Essa distorção do papel do BNDES é criticada pelo assessor da Federação Nacional dos Urbanitários (FNU) e especialista em saneamento Edson Silva. Segundo ele, o setor do saneamento público e universal vem sendo atacado com propostas de privatização de empresas estaduais por todo o país, seja pela implantação de Parcerias Público-Privadas (PPPs), seja via leilões de parte das companhias.
“A lógica deste governo é a de que o setor privado vai aportar recursos. O que temos dúvida, porque o setor privado não vai trazer dinheiro novo, vai se utilizar de recursos públicos do BNDES e Caixa que poderiam estar sendo oferecidos para o próprio setor público”, critica o especialista em saneamento.
Em 2020, os investidores estrangeiros retiraram US$ 51 bilhões líquidos em investimentos do Brasil. Foi o oitavo ano consecutivo de fuga de recursos, conforme dados divulgados pelo Banco Central. Somente em fevereiro, março e abril, R$ 31 bilhões líquidos ultrapassaram as fronteiras brasileiras pela via financeira.
Em oito anos, de 2013 a 2020, os estrangeiros retiraram US$ 318,9 bilhões líquidos do Brasil. Esta cifra diz respeito aos investimentos estrangeiros em novas plantas ou em empresas já em funcionamento, aos aportes em ações e demais ativos financeiros e às remessas de lucro e pagamentos de juros no exterior, entre outras operações.
‘Livro Azul’ retrata o fracasso golpista
O fracasso da “ponte para o futuro” dos golpistas está retratado no ‘Livro Azul da Infraestrutura’, lançado em dezembro passado pela Associação Brasileira da Infraestrutura e Indústrias de Base (ABDIB). O documento descreve em detalhes a trajetória descendente dos investimentos no Brasil ao longo dos últimos anos.
“Desde 2014, quando o Brasil conseguiu investir R$ 180,3 bilhões na infraestrutura, ponto máximo da história recente, os investimentos anuais caíram drasticamente, fazendo com que o hiato entre a realidade do que é investido e a necessidade de investimento anual permaneça muito grande em um país com deficiências históricas no acesso e na qualidade da infraestrutura”, aponta o estudo. “Cabe recordar que o Brasil apresentou uma taxa de investimentos média durante o período 2010-2014 de 20,5% do PIB.”
O documento prossegue informando que, no total, o investimento em infraestrutura somou R$ 123,9 bilhões em 2019, inferior em 31,3% ao pico de R$ 180,3 bilhões atingido em 2014, sob a presidenta legitimamente eleita Dilma Rousseff. “A parcela privada de investimentos no setor apresentou queda de 17,8% entre 2014 e 2019 – uma retração de R$ 109,3 bilhões para R$ 89,8 bilhões.

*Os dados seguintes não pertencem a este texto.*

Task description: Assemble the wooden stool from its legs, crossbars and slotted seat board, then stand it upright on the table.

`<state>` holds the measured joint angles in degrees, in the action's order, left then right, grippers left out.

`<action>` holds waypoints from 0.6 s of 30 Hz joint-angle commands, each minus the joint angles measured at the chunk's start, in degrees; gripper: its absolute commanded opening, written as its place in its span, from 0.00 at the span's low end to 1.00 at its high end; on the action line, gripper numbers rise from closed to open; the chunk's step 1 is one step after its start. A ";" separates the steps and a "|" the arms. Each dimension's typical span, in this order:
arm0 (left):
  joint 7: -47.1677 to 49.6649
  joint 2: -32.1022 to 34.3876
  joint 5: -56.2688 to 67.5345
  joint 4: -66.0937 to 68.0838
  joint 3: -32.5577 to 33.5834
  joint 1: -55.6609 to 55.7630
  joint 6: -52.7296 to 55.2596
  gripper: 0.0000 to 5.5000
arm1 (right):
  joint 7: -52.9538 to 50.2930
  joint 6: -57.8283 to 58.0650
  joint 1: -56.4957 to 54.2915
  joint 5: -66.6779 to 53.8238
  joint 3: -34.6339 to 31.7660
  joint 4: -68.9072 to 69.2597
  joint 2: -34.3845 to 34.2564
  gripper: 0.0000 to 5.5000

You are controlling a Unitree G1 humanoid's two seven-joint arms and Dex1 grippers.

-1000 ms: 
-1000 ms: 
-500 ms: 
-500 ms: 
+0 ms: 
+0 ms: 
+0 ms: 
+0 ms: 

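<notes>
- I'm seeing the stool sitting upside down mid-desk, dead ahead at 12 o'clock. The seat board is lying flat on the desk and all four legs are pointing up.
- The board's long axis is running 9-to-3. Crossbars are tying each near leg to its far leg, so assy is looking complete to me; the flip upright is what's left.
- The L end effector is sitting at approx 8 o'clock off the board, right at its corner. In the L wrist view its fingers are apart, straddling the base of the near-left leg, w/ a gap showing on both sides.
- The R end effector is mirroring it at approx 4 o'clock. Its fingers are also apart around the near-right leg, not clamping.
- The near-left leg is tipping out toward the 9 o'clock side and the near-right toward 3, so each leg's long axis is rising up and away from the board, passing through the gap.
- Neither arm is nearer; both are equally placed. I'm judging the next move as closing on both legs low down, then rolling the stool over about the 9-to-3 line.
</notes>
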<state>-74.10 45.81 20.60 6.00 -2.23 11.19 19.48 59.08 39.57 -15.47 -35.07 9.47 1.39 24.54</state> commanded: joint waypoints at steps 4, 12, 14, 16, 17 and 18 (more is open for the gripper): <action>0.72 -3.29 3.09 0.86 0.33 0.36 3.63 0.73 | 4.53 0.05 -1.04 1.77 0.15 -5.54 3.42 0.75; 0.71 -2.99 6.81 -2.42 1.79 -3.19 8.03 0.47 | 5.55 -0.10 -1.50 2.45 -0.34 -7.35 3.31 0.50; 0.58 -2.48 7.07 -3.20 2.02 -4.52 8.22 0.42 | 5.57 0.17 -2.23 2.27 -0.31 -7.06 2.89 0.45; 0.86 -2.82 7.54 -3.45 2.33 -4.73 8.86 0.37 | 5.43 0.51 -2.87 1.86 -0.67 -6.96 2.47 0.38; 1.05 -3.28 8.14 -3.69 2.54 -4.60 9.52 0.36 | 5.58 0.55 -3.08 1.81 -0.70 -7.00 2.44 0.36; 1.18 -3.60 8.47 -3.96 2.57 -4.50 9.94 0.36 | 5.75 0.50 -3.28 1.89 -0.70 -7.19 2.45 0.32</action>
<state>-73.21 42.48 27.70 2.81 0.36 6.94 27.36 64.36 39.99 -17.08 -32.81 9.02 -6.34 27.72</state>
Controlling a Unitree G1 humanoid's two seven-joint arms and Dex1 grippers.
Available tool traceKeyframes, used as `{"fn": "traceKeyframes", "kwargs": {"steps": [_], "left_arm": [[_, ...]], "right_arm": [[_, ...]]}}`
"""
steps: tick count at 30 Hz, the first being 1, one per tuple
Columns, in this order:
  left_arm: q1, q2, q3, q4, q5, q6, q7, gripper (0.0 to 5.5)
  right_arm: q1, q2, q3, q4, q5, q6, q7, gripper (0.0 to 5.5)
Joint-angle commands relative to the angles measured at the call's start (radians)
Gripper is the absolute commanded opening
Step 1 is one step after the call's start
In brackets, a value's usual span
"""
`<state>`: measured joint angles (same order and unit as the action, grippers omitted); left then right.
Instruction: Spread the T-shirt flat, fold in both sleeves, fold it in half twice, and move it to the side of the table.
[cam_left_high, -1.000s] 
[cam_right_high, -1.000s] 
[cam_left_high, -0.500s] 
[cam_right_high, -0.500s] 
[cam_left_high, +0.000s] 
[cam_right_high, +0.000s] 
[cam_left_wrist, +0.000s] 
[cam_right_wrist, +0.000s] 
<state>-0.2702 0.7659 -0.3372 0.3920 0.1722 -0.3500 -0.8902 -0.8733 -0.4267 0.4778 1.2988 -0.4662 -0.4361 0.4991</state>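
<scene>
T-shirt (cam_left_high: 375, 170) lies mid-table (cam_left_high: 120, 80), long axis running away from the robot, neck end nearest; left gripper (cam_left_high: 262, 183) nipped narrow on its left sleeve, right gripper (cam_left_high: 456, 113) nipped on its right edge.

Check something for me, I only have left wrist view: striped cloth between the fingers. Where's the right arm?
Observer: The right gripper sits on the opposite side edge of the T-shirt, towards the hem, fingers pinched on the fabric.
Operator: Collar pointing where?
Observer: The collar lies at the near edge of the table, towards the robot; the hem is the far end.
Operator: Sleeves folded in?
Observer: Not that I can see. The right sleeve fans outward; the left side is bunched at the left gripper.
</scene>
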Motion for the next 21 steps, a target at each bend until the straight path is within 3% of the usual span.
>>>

No mesmo período, a parcela pública caiu ainda mais: 52,0%, de R$ 71,0 bilhões para R$ 34,1 bilhões”, elenca o relatório.
Segundo os cálculos da entidade, o Brasil investe apenas 44% do necessário para reduzir os gargalos da infraestrutura no período de uma década. Para dispor de uma infraestrutura competitiva, o país precisaria elevar os investimentos de 1,9% do PIB para um patamar entre 4% ou 4,5% do PIB nos próximos dez anos.
E a retomada dos investimentos públicos será ainda mais importante no pós-pandemia, na visão da Abdib. A entidade cita o estudo ‘Investimento público para a recuperação’, do Fundo Monetário Internacional (FMI), segundo o qual o investimento público pode gerar entre dois e oito empregos diretos para cada milhão de dólares gastos em infraestrutura.
Conforme o relatório do FMI, em 15 países da América Latina e Caribe, incluindo o Brasil, na média anual entre 2008 e 2013, o setor público foi responsável por 90% dos aportes na área de recursos hídricos e saneamento básico e por 77% no setor de transportes. Em energia e telecomunicações, os aportes do Estado corresponderam respectivamente a 44% e 7% do total dos investimentos feitos no período em questão.
Ainda segundo o estudo, um aumento do investimento público em 1% do PIB poderia “fortalecer a confiança na recuperação e impulsionar o PIB em 2,7%, o investimento privado em 10% e o emprego em 1,2%”. O órgão internacional defende que, num cenário ainda com forte incerteza diante dos desdobramentos da pandemia do coronavírus, é necessária uma ação contracíclica dos governos.